You can do _some_ static-analysis on languages like Ruby/Python but their lack
of rigorous typing makes that job quite hard, actually.

Then you have other languages, king of the hill being Haskell - where
practically all of these tools exist (minus the web-browsable/social aspect)
because they are straight-forward (not easy, but straight-forward) to build as
the language's type system is much deeper and it also encourages the
programmer to be more thorough with their program.

Could you imagine having static-analysis built into your linter, where it
gives you recommendations, optimizations, and warnings WHILE you are writing
code? Yes, thank you Haskell. The best part about it too is the people
contributing to that eco-system aren't _average_ programmers, they are
typically PhD holding industry programmers or academics (who contribute for
free because there's no economic incentive to hide your work) that know far
more than I do; all I have to do is be smart enough _to use what they build_.

On the topic of these "engineering" tools available for devs:

It's funny because engineering (if you can even call it that) for web
applications only recently became a big juicy market [for engineers]. Most of
the "engineers" were working on software for embedded systems or really big
systems that were rarely ever end-user consumed as web applications are today.
So tooling for engineers has actually been around; _very good tooling_ in
fact.

It's just that we now have a slew of people writing software in a very big
market using languages that _ARE NOT SAFE_ to program in! That's the story
though, these languages {python | ruby | php | perl} are much easier to learn
and "get going" in than something like Haskell, O'Caml, Mercury, Scala,
Erlang, C++ &c... By being easier to pick up, [the languages] CREATED the
market we are all now participating in. The downside though, is we have a
sewer of code floating around because humans by nature, are terrible
engineers. Our #1 priority SHOULD BE building tools to check and verify our
end product. Some teams go so far as to have teams that are dedicated to
writing that software and another team dedicated to writing the software that
verifies the verification software! (this is typically when lives are at stake
though - side-thought: with the bitcoin thefts and loss of identity on the net
now though; one could argue that "lives" are at stake in an existential sense)

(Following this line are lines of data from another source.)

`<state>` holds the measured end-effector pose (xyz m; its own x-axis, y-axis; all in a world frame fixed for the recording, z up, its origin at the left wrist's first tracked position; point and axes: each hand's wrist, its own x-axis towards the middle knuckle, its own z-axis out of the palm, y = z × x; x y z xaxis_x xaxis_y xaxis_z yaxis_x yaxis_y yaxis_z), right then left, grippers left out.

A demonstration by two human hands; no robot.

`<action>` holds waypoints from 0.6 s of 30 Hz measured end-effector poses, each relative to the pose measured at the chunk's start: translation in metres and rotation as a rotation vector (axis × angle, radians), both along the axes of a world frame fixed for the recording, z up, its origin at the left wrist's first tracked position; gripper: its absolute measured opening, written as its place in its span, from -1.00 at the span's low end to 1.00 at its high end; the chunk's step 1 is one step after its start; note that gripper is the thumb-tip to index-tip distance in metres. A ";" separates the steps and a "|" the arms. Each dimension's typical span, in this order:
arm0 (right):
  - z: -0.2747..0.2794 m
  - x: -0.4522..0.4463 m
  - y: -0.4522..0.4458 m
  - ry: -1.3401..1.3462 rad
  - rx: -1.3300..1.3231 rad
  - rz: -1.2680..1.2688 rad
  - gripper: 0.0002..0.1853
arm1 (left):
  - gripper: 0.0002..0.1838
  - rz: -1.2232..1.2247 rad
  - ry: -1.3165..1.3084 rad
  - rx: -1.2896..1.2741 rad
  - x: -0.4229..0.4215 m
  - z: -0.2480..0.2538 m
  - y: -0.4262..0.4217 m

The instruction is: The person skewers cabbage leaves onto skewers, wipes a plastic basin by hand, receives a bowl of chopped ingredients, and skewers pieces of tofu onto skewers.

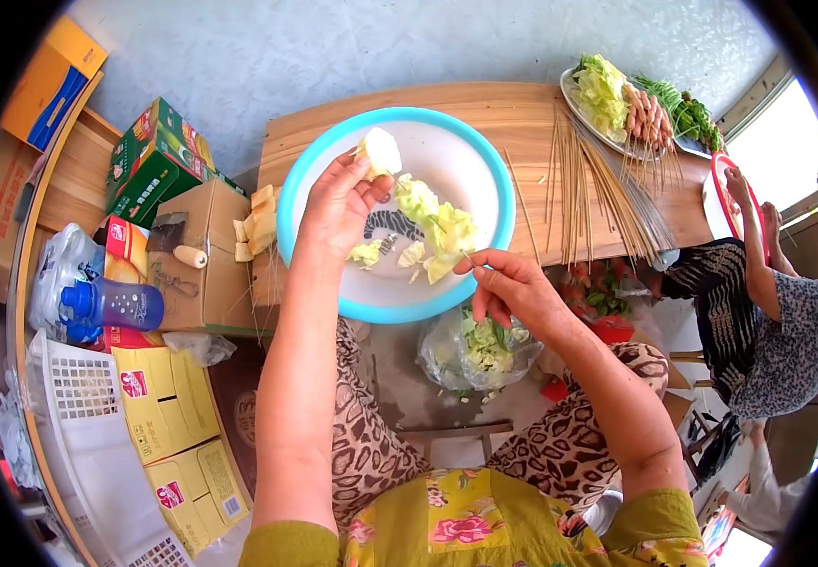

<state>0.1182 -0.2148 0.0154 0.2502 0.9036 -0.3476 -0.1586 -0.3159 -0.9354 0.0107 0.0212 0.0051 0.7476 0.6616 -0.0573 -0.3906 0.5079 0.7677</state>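
Observation:
My left hand (pixel 338 203) pinches a pale cabbage piece (pixel 380 153) over the far left of a white basin with a blue rim (pixel 292 180). Closed fingers of my right hand (pixel 515 288) grip the near end of a skewer (pixel 469 258) at the basin's right side. Several yellow-green cabbage leaves (pixel 448 236) are threaded along it, and they cover most of its length. Loose cabbage bits (pixel 365 253) lie in the basin, below a dark printed pattern on its bottom.
Many bare skewers (pixel 598 194) lie on the wooden table (pixel 513 113). Beyond them a plate (pixel 574 99) carries cabbage, sausage-like pieces and greens. A co-worker's hands (pixel 740 194) are at a red-rimmed basin (pixel 723 170). Cartons (pixel 206 255) stand left; a plastic bag of cabbage (pixel 484 350) sits below.

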 end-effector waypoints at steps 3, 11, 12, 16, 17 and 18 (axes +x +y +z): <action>0.000 -0.001 0.001 -0.001 0.000 -0.003 -0.75 | -0.74 0.020 -0.001 -0.018 0.001 0.001 -0.003; -0.002 -0.004 0.005 0.013 0.015 -0.019 -0.76 | -0.75 -0.022 0.006 -0.051 0.005 -0.011 -0.005; -0.004 -0.004 0.005 0.013 0.015 -0.018 -0.76 | -0.74 -0.026 0.008 -0.056 0.005 -0.011 -0.006; -0.012 -0.006 0.008 0.072 0.045 -0.022 -0.76 | -0.75 -0.010 0.019 -0.073 0.007 -0.013 -0.008; -0.013 -0.007 0.008 0.096 0.049 -0.021 -0.76 | -0.75 -0.015 0.014 -0.083 0.008 -0.015 -0.007; -0.014 -0.007 0.008 0.095 0.049 -0.021 -0.76 | -0.75 -0.019 0.010 -0.094 0.008 -0.016 -0.007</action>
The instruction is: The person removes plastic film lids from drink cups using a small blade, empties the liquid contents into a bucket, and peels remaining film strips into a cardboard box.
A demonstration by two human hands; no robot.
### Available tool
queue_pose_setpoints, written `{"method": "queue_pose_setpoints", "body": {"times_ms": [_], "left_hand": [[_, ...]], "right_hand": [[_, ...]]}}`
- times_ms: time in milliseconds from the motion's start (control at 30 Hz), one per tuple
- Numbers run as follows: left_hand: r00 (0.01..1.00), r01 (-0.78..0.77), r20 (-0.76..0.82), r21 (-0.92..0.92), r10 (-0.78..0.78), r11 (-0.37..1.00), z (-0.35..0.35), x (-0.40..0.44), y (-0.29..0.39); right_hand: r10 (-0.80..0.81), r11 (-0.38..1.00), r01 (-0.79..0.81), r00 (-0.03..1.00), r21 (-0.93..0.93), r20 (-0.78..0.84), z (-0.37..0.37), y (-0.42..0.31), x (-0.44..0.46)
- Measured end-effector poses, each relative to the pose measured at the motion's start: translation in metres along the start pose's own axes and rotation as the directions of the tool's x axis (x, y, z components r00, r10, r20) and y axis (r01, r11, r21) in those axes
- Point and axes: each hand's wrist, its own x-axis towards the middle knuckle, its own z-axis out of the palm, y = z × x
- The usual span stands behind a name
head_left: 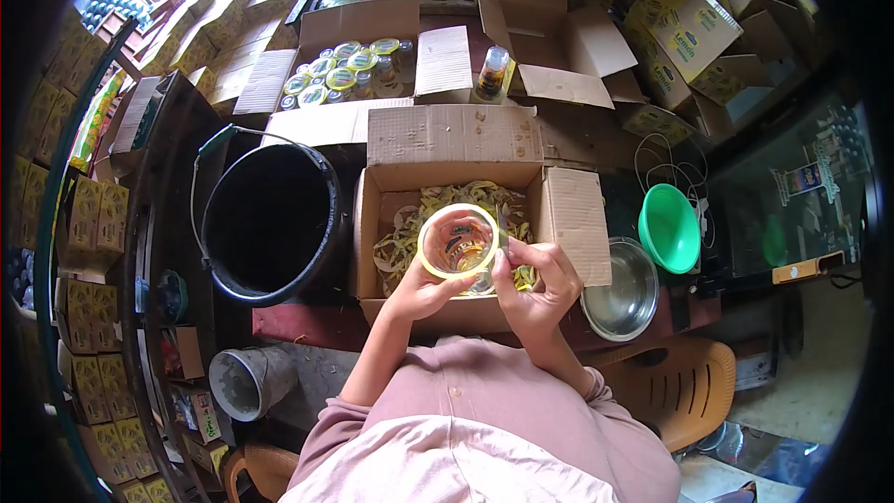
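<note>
Jar [456, 244] above open carton [475, 317] of yellowish strips [398, 242]. My left hand [426, 294] curls round its side; my right hand [540, 281], fingers pinched at rim, seems to grip thin blade [503, 223]. Best: steady left hold, shallow blade, thumb clear.

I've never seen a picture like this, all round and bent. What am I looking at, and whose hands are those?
There is no machine: a person works bare-handed, with the camera worn on their head, looking forward and down. The left hand holds a clear, yellow-rimmed cup; the right hand is at its rim, though what it may grip is unclear. Below is an open cardboard box with yellowish strips inside. Nearby are a black bucket, a green bowl and a carton of lidded jars.
</note>
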Motion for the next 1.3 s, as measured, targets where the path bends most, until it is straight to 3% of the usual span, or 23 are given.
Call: {"method": "queue_pose_setpoints", "body": {"times_ms": [333, 433, 533, 633, 667, 800, 900, 933, 1000, 1067, 1133, 1267, 1300], "left_hand": [[0.998, 0.006, 0.065, 0.215, -0.02, 0.977, -0.007, -0.005, -0.001], [0.996, 0.06, 0.062, 0.167, -0.071, 0.984, -0.007, -0.006, 0.001], [0.995, 0.095, 0.032, 0.091, -0.098, 0.991, -0.006, -0.005, -0.001], [0.999, 0.018, 0.051, -0.054, -0.015, 0.998, -0.004, -0.002, 0.003], [0.993, 0.099, 0.08, -0.082, -0.092, 0.992, -0.006, 0.0, 0.007], [0.993, 0.088, 0.11, -0.422, -0.045, 0.902, -0.009, 0.001, 0.001], [0.993, 0.103, 0.098, -0.552, -0.058, 0.828, -0.011, -0.002, 0.006], [0.993, 0.094, 0.111, -0.606, -0.033, 0.79, -0.013, -0.002, 0.005], [0.993, 0.067, 0.119, -0.683, 0.02, 0.727, -0.018, -0.002, -0.001], [0.992, 0.103, 0.121, -0.654, -0.031, 0.75, -0.02, -0.003, 0.002], [0.987, 0.141, 0.15, -0.648, -0.056, 0.749, -0.02, -0.003, 0.002], [0.987, 0.138, 0.157, -0.898, 0.013, 0.418, -0.013, -0.006, -0.008], [0.986, 0.145, 0.164, -0.908, 0.013, 0.394, -0.012, -0.006, -0.008]], "right_hand": [[-0.007, 1.0, 0.007, 1.0, 0.013, 0.014, 0.001, 0.004, 0.005], [-0.009, 0.999, 0.007, 0.999, 0.044, 0.035, 0.0, 0.008, 0.008], [0.028, 0.997, -0.03, 0.999, 0.073, 0.025, 0.0, 0.008, 0.008], [0.062, 0.993, -0.06, 0.998, 0.104, -0.013, 0.001, 0.011, 0.006], [0.074, 0.99, -0.072, 0.997, 0.124, -0.016, 0.0, 0.012, 0.006], [0.186, 0.95, -0.185, 0.982, 0.25, 0.021, -0.008, 0.031, 0.007], [0.467, 0.765, -0.501, 0.864, 0.404, 0.189, -0.022, 0.067, 0.002], [0.492, 0.732, -0.538, 0.842, 0.418, 0.223, -0.027, 0.081, 0.0], [0.584, 0.736, -0.621, 0.784, 0.271, 0.209, -0.035, 0.113, -0.015], [0.632, 0.753, -0.649, 0.759, 0.112, 0.155, -0.045, 0.146, -0.041], [0.664, 0.739, -0.671, 0.741, 0.066, 0.098, -0.051, 0.156, -0.061], [0.704, 0.707, -0.706, 0.708, 0.038, 0.064, -0.055, 0.16, -0.086], [0.71, 0.7, -0.713, 0.701, 0.037, 0.065, -0.055, 0.16, -0.088]]}}
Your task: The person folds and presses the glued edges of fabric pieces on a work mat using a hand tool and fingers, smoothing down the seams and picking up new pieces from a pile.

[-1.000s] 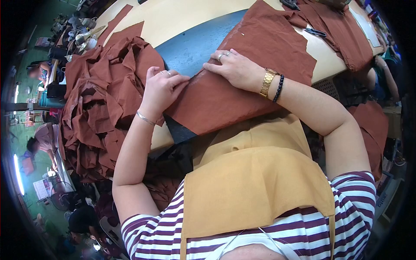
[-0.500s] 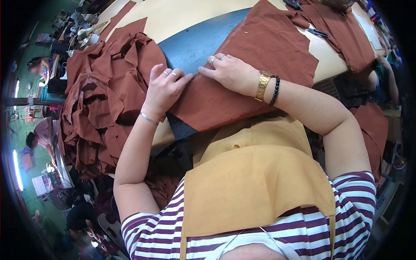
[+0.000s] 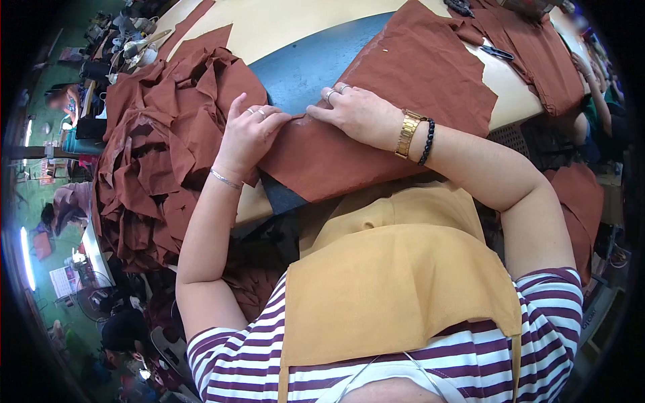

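One crumpled rust-brown cloth heap (image 3: 161, 154) covers the left edge of a cream table (image 3: 269, 41). At the near edge, the left hand (image 3: 252, 134) pinches a flat rust-brown fabric panel (image 3: 423, 70); the right hand (image 3: 359, 114), loosely curled, grip unclear, seemingly steadies it on a dark-blue sheet (image 3: 309, 67). Folded rust-brown cloth (image 3: 527, 50) lies at the right edge, a person's arm (image 3: 595, 84) beyond.

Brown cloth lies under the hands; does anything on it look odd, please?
A small pale speck lies beyond the right hand, standing out against the brown cloth; I cannot tell what it is.
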`<state>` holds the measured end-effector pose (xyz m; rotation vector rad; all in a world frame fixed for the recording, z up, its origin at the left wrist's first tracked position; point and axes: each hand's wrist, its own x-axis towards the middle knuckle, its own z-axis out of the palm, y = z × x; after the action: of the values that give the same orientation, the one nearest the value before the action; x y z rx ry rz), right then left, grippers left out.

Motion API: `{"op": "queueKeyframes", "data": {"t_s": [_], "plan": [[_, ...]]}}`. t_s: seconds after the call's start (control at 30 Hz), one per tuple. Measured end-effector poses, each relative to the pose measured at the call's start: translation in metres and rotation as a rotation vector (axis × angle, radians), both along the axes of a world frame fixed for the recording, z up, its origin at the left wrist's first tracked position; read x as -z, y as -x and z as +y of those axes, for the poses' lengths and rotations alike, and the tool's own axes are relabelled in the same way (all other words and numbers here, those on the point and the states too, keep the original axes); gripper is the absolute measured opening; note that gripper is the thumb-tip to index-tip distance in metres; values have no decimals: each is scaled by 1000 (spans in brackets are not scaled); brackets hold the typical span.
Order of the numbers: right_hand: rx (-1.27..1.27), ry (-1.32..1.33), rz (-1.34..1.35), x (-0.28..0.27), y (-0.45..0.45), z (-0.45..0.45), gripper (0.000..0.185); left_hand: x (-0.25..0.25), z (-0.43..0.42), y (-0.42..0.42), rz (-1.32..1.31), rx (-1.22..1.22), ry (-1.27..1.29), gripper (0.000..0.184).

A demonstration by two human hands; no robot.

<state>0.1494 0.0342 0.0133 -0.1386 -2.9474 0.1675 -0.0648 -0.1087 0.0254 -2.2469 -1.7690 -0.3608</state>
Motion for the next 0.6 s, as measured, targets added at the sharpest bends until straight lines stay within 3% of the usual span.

I consider Haskell itself to be top of the line tooling for engineerings - of
all sorts, even web! Aside from the static analysis tools outside of the
language, the language _itself_ is a dream-come-true for real-world
programmers such as myself. I fuck up my programs all the time, and my Python
programs are ugly and if my tests don't catch an error in my programming my
users end up catching it. With Haskell the only thing my users EVER catch are
_business logic bugs_ and not programmer error.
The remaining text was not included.